Seehofers Nachfolger Markus Söder will nun sogar in die entgegengesetzte Richtung marschieren – und aus den derzeit sieben bayerischen Regierungsbezirken gleich acht machen: Die Landeshauptstadt München soll aus Oberbayern ausgegliedert und ein eigenständiger Bezirk werden, kündigte der Regierungschef auf einer Klausurtagung der Landtags-CSU im Kloster Seeon an – welches sinnigerweise der Bezirk Oberbayern als Tagungszentrum betreibt.
Söder: München bindet zu viele Verwaltungs-Ressourcen des Bezirks Oberbayern
Söder begründete seinen "historischen Plan" mit dem ungebremsten Wachstum der Landeshauptstadt, die enorme Verwaltungs-Ressourcen des Bezirks Oberbayern binde. Man müsse deshalb überlegen, ob die aktuelle Verwaltungsstruktur noch zeitgemäß sei. Zuletzt war die Regierung von Oberbayern unter anderem mit Planungs-Ärger um die neue Münchner S-Bahn-Röhre, als verantwortliches Gremium für Luftreinhaltepläne und mögliche Fahrverbote in der Landeshauptstadt oder als Aufsichtsbehörde für den ÖPNV und die Sicherheit am Münchner Flughafen in die Schlagzeilen gekommen.
Söder verwies zudem darauf, dass München die drittgrößte Stadt in Deutschland ist und die beiden größeren, Berlin und Hamburg, sogar als Stadtstaaten regiert werden. Dies sei zwar kein Ziel für München. Auch gehe es nicht darum, den Einfluss der konservativen Staatsregierung auf das traditionell eher linke München auszuweiten. Ein eigener Regierungsbezirk München könne aber helfen, den speziellen Herausforderungen und dem "Metropolcharakter" der Landeshauptstadt besser gerecht zu werden, hofft der Ministerpräsident.
Zu unterscheiden ist dabei allerdings die Bezirksregierung, die direkt von der Staatsregierung eingesetzt wird und Teil der staatlichen Verwaltung ist, und der Bezirk als dritte kommunale Ebene neben den Kommunen und den Landkreisen.

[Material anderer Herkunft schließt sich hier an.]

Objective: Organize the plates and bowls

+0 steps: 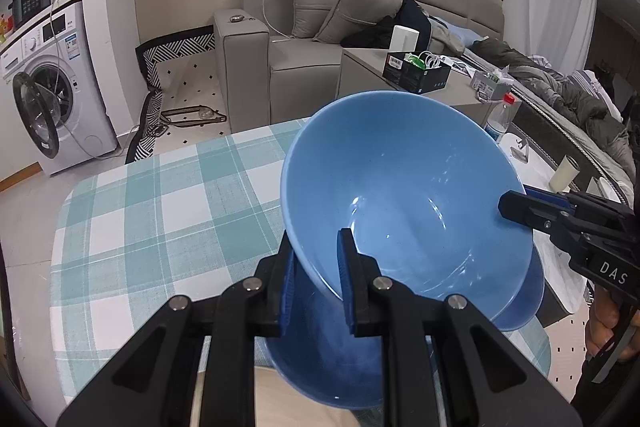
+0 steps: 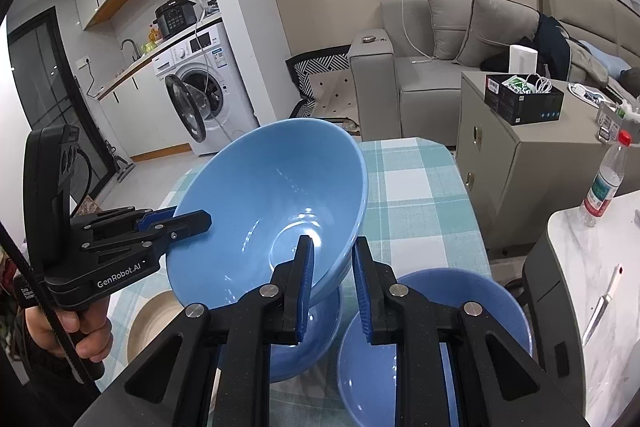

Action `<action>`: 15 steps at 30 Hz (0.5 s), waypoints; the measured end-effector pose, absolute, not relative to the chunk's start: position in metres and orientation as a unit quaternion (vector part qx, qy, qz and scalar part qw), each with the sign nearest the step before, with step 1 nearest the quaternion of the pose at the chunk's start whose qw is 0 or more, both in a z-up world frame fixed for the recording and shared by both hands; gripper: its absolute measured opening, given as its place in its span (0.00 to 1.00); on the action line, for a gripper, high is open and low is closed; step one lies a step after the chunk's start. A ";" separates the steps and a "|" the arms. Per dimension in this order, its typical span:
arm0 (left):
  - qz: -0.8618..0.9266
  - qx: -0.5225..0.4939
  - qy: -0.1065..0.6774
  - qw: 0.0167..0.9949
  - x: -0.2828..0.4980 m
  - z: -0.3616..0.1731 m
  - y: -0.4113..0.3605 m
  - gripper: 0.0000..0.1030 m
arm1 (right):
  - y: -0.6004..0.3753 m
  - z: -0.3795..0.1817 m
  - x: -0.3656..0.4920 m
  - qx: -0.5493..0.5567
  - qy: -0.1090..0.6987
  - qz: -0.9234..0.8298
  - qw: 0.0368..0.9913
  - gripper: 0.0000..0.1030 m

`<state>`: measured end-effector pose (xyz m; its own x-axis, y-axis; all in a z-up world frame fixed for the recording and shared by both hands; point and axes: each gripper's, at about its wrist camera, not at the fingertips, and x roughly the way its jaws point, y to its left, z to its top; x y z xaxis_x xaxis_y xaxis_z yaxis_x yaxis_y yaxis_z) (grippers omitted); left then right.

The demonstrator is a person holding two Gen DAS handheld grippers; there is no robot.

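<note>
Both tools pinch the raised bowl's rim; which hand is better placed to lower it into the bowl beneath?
Neither clearly: the left tool and right tool grip opposite rims of the bowl, so lower together.

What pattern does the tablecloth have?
The tablecloth has teal and white checks, clearest in the left wrist view.

Home studio flat, sofa [image 1: 296, 39], washing machine [image 2: 204, 83] (door open), bed [image 1: 560, 87]
</note>
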<state>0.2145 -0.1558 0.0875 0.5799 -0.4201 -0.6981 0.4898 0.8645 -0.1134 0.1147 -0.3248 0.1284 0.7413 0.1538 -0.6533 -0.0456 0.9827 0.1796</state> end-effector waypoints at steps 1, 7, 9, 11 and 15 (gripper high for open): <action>-0.255 0.045 0.381 0.888 0.213 0.086 -0.153 0.17 | -0.323 0.127 0.113 0.076 0.356 0.055 0.930 0.19; -0.248 0.042 0.384 0.888 0.202 0.078 -0.142 0.17 | -0.315 0.117 0.105 0.083 0.354 0.067 0.929 0.19; -0.246 0.041 0.386 0.888 0.199 0.075 -0.138 0.17 | -0.312 0.114 0.103 0.085 0.355 0.070 0.928 0.19; -0.245 0.041 0.386 0.888 0.197 0.073 -0.136 0.17 | -0.310 0.109 0.101 0.088 0.356 0.073 0.927 0.19; -0.241 0.040 0.389 0.888 0.193 0.067 -0.131 0.17 | -0.307 0.100 0.098 0.092 0.362 0.077 0.924 0.19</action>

Während etwa der Regierungspräsident als Chef der Bezirksregierung von der Staatsregierung benannt wird, wählen die Bürger des jeweiligen Bezirks ihren Bezirkstag, der dann wiederum einen Bezirkstags-Präsidenten bestimmt.

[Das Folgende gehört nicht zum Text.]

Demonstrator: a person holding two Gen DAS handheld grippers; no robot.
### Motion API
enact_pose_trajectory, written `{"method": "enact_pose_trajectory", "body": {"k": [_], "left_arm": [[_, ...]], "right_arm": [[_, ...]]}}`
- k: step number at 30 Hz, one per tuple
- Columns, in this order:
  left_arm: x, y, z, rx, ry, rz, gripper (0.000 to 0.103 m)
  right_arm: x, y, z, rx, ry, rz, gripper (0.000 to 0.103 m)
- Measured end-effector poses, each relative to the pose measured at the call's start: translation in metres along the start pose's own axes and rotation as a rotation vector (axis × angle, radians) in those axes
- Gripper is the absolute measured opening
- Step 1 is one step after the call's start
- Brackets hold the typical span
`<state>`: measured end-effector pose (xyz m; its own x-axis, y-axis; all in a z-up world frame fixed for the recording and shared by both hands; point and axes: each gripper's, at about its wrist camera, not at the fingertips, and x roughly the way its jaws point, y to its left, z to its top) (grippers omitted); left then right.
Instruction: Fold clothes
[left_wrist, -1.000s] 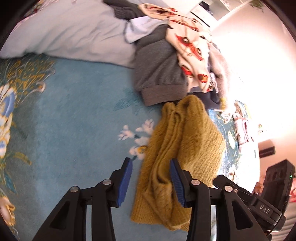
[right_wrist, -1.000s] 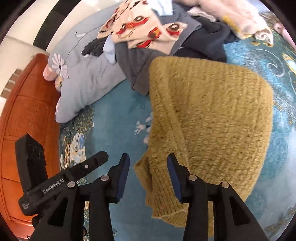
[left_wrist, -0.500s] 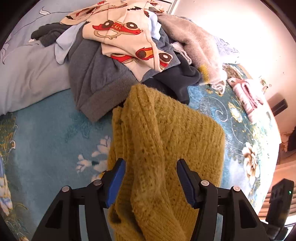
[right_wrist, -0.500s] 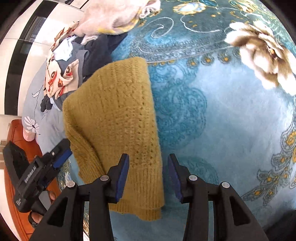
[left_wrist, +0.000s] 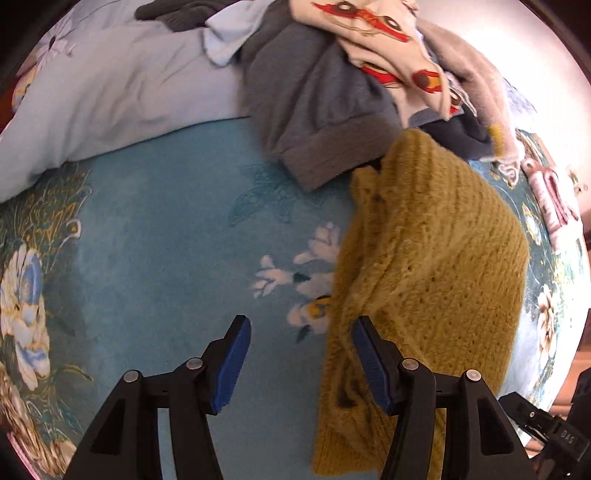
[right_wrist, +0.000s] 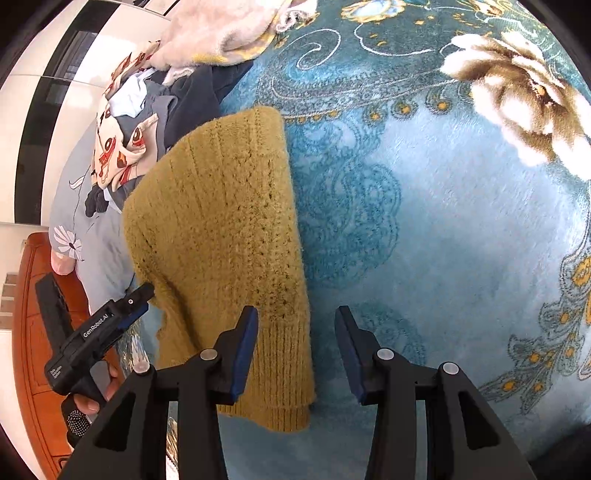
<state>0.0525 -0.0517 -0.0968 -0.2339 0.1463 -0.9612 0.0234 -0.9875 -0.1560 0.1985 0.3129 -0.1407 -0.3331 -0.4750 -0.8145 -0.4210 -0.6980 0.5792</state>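
A mustard-yellow knit sweater (left_wrist: 436, 266) lies folded on the teal floral bedspread (left_wrist: 155, 236); it also shows in the right wrist view (right_wrist: 221, 229). My left gripper (left_wrist: 301, 360) is open and empty, just left of the sweater's near edge, its right finger at that edge. My right gripper (right_wrist: 295, 350) is open and empty over the sweater's ribbed hem corner. The left gripper's body (right_wrist: 96, 332) shows at the sweater's far side in the right wrist view.
A pile of unfolded clothes (left_wrist: 332, 85) lies behind the sweater: a grey sweatshirt, a cream car-print garment (left_wrist: 388, 48), a fuzzy pale one. A light-blue pillow (left_wrist: 110, 96) is at the back left. A wooden headboard (right_wrist: 33, 325) is at the left.
My left gripper has swung left off the sweater, which now sits to its right. My right gripper has stayed by the hem. Both stay open.
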Motion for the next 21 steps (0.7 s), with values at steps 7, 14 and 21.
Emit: {"method": "enact_pose_trajectory", "body": {"k": [7, 14, 21], "left_arm": [[-0.023, 0.024, -0.004, -0.111, -0.013, -0.153, 0.062], [-0.023, -0.026, 0.006, 0.025, -0.007, -0.232, 0.068], [-0.004, -0.018, -0.006, 0.045, 0.047, -0.153, 0.068]], "right_arm": [[0.015, 0.003, -0.008, 0.002, 0.051, 0.008, 0.044], [0.025, 0.002, -0.008, 0.017, 0.063, 0.001, 0.044], [0.026, 0.0, -0.005, 0.031, 0.056, -0.002, 0.044]]}}
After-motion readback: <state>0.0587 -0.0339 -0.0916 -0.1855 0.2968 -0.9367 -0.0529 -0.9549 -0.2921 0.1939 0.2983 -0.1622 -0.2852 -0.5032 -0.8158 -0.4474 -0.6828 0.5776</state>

Konkrete Pläne für Bezirksregierung, viele offene Fragen beim Bezirk
Im Bereich der Bezirksregierung hat Söder für München bereits konkrete Pläne: So soll die aktuelle Regierung von Oberbayern aufgespalten werden: Rund 600 Mitarbeiter blieben in der künftigen Bezirksregierung für München in der Landeshauptstadt, während je rund 500 Mitarbeiter der geschrumpften Regierung von Oberbayern nach Rosenheim und Ingolstadt umziehen sollen. Ingolstadts Oberbürgermeister Christian Lössl lobte die Pläne: Die neue Behörde könne viel "intensiver und bürgernäher" mit der Region zusammenarbeiten. Oberbayerns Regierungspräsidentin Maria Els wurde dagegen völlig überrascht.
Viele offene Fragen gibt es dagegen noch bei der geplanten Schaffung eines neuen Bezirks München: Kann eine einzige Kommune zugleich ein eigener Bezirk sein? Welche Rolle würde ein Münchner Bezirkstag neben dem Münchner Stadtrat spielen? Müsste dafür gar die Bayerische Verfassung geändert werden?

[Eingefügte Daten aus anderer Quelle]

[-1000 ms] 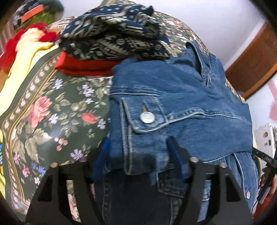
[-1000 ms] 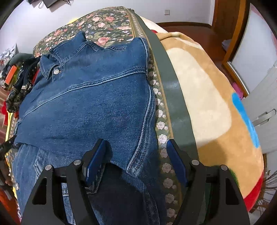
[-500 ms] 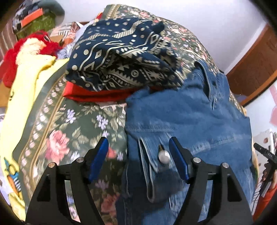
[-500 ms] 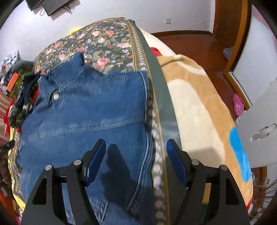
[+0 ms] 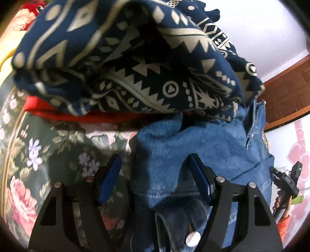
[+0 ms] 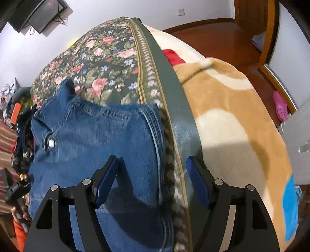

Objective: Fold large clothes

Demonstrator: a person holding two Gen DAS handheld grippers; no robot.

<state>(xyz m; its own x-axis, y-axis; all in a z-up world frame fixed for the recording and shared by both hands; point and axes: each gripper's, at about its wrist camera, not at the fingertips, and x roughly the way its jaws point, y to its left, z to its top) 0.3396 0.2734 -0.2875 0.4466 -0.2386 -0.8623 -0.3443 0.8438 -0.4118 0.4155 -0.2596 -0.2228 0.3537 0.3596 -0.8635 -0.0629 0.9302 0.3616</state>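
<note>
A blue denim jacket (image 6: 93, 139) lies spread on a floral bedspread (image 6: 100, 58), collar toward the far end. In the left wrist view its left shoulder corner (image 5: 193, 147) lies between the jaws. My left gripper (image 5: 155, 174) is open, low over that corner, close to the pile beyond it. My right gripper (image 6: 153, 178) is open, straddling the jacket's right side seam (image 6: 155, 135) and the bedspread's green border (image 6: 174, 108). Neither gripper holds cloth.
A navy patterned folded garment (image 5: 126, 64) on a red one (image 5: 58, 114) is stacked just beyond the jacket's left shoulder. A tan blanket (image 6: 232, 108) covers the bed's right side. A wall-mounted screen (image 6: 38, 15) and wooden floor (image 6: 222, 38) lie beyond.
Both grippers moved forward along the jacket from its lower part to the shoulder and collar end. The left one now sits close under the patterned pile. Both stayed open.
</note>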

Solche und weitere Probleme soll laut Söder nun zunächst eine "Denkfabrik" unter Leitung von Innenminister Joachim Herrmann (CSU) und unter Beteiligung von Vertretern der Stadt, des Bezirks und der Bezirksregierung diskutieren. Als zeitliches Ziel für ein Ergebnis nannte Söder das Jahr 2025.
Kritik an Söders Plänen zur Verwaltungsreform wie zur Behörden-Verlagerung kam postwendend von den Grünen: "Ich habe den Eindruck, der Ministerpräsident will damit nur davon ablenken, dass er die wirklich wichtigen Fragen nicht anpackt", sagte Grünen-Fraktionschefin Katharina Schulze. Als Beispiele nannte Schulze die Wohnungsnot, den Klimawandel und die Mobilität im ländlichen Raum.